Par Vincent Clairmont
Entre mars et août 2026, la banque centrale des Pays-Bas a déplacé 86 tonnes d'or de New York et d'Ottawa vers Londres. Elle invoque « l'instabilité géopolitique croissante ». La presse parle de rapatriement. Ce n'est pas ce qui s'est passé. Explication en quatre étapes, sans jargon.
Les faits, en trois chiffres
La banque centrale néerlandaise, De Nederlandsche Bank (DNB), possède 612,4 tonnes d'or, valorisées 72,2 milliards d'euros fin 2025. Comme la plupart des banques centrales, elle ne garde pas tout chez elle : une partie dort dans les coffres d'autres banques centrales, à New York, à Ottawa et à Londres.

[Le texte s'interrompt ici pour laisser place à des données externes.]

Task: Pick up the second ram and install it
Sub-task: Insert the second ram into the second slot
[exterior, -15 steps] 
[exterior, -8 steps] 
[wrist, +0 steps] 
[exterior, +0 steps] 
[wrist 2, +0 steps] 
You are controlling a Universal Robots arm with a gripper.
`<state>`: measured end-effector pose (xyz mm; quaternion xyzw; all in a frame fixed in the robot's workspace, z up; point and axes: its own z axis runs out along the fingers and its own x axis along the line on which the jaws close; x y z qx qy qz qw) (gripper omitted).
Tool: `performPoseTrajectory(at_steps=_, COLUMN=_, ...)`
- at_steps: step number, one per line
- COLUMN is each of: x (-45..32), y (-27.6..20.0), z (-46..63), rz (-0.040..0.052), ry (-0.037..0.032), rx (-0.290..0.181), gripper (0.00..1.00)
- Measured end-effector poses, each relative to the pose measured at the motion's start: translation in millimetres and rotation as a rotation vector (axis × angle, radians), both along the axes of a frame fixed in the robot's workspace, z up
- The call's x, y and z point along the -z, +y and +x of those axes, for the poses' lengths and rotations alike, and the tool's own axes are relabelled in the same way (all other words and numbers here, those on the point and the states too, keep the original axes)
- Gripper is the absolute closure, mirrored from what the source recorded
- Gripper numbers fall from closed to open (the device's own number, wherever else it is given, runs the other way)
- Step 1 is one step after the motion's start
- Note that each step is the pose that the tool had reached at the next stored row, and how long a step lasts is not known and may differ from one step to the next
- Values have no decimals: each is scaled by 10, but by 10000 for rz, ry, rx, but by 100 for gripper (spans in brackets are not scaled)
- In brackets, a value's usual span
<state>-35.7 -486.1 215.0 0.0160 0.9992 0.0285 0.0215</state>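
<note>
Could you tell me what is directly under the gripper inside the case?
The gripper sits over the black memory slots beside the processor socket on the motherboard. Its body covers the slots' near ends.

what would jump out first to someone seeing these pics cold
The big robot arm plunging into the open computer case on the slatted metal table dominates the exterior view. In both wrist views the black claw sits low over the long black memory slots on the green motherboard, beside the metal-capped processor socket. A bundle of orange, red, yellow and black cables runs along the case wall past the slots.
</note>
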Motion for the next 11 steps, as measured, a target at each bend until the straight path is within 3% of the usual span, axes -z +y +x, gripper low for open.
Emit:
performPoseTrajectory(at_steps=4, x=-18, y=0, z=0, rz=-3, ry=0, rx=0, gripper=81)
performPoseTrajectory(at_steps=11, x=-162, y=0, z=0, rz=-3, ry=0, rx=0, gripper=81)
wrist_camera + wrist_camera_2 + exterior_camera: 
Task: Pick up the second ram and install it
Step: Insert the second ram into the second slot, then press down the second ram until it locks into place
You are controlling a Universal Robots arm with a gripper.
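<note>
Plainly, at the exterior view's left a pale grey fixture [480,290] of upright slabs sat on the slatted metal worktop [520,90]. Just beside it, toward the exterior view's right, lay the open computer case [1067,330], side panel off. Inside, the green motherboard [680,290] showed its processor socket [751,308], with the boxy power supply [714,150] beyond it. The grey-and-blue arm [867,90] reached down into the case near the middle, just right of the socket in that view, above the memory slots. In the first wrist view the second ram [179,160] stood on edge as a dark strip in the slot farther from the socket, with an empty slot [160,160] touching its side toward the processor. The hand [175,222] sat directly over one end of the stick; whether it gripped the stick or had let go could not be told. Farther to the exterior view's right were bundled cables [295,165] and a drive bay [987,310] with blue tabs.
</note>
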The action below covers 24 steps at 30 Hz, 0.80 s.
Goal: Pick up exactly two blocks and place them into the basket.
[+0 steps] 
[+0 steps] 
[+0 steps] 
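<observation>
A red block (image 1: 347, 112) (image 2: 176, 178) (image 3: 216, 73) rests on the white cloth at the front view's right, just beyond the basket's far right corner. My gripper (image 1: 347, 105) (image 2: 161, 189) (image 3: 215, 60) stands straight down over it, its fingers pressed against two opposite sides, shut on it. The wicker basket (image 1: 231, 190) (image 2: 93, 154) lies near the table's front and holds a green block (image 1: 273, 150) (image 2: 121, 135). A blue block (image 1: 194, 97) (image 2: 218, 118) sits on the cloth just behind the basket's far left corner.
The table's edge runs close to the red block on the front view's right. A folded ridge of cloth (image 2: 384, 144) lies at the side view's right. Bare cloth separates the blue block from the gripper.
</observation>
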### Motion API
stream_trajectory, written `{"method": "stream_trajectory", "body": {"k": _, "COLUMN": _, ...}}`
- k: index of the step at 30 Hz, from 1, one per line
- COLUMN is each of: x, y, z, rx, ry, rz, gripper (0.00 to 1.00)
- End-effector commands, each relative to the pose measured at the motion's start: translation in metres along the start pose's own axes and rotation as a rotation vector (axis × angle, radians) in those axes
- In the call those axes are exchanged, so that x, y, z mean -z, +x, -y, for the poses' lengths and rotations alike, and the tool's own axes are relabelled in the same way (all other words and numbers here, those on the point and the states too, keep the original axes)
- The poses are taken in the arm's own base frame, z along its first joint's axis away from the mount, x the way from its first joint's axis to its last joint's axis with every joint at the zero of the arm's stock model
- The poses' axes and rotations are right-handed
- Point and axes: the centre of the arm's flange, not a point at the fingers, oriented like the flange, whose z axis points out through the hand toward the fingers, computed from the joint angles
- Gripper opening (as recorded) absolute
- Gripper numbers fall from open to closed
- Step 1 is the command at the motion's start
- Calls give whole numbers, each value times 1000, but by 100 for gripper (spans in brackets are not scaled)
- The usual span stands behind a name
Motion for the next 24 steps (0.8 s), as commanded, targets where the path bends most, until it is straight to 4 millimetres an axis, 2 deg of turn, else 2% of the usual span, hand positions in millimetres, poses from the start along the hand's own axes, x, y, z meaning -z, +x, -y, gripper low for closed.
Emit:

Le 2 septembre 2026, elle a annoncé avoir déplacé 86 tonnes — un peu plus de 10 milliards d'euros — hors des États-Unis et du Canada, vers la Banque d'Angleterre. Avant : 31,3 % de l'or néerlandais était à New York. Après : 18,5 %. Londres, qui en détenait 18,1 %, en détient désormais 32,1 %. La part conservée aux Pays-Bas, dans le centre de Zeist, n'a pas bougé : 30,8 %.
Ce dernier chiffre est le plus important. L'or n'est pas rentré à la maison. Il a changé de coffre à l'étranger.
Étape 1 — Pourquoi Londres et pas Amsterdam ?
Parce que l'or n'a pas tous la même valeur selon l'endroit où il est stocké. Ce point surprend, mais il est simple.
Le marché mondial de l'or physique fonctionne avec un standard, appelé Good Delivery (« bonne livraison »), fixé par l'association des professionnels du métal à Londres, la LBMA. Un lingot conforme à ce standard — poids, pureté, forme, fondeur agréé — peut être vendu dans la journée, sans vérification, à n'importe quelle grande banque. Un lingot non conforme doit d'abord être expertisé, parfois refondu : cela prend du temps et coûte une décote.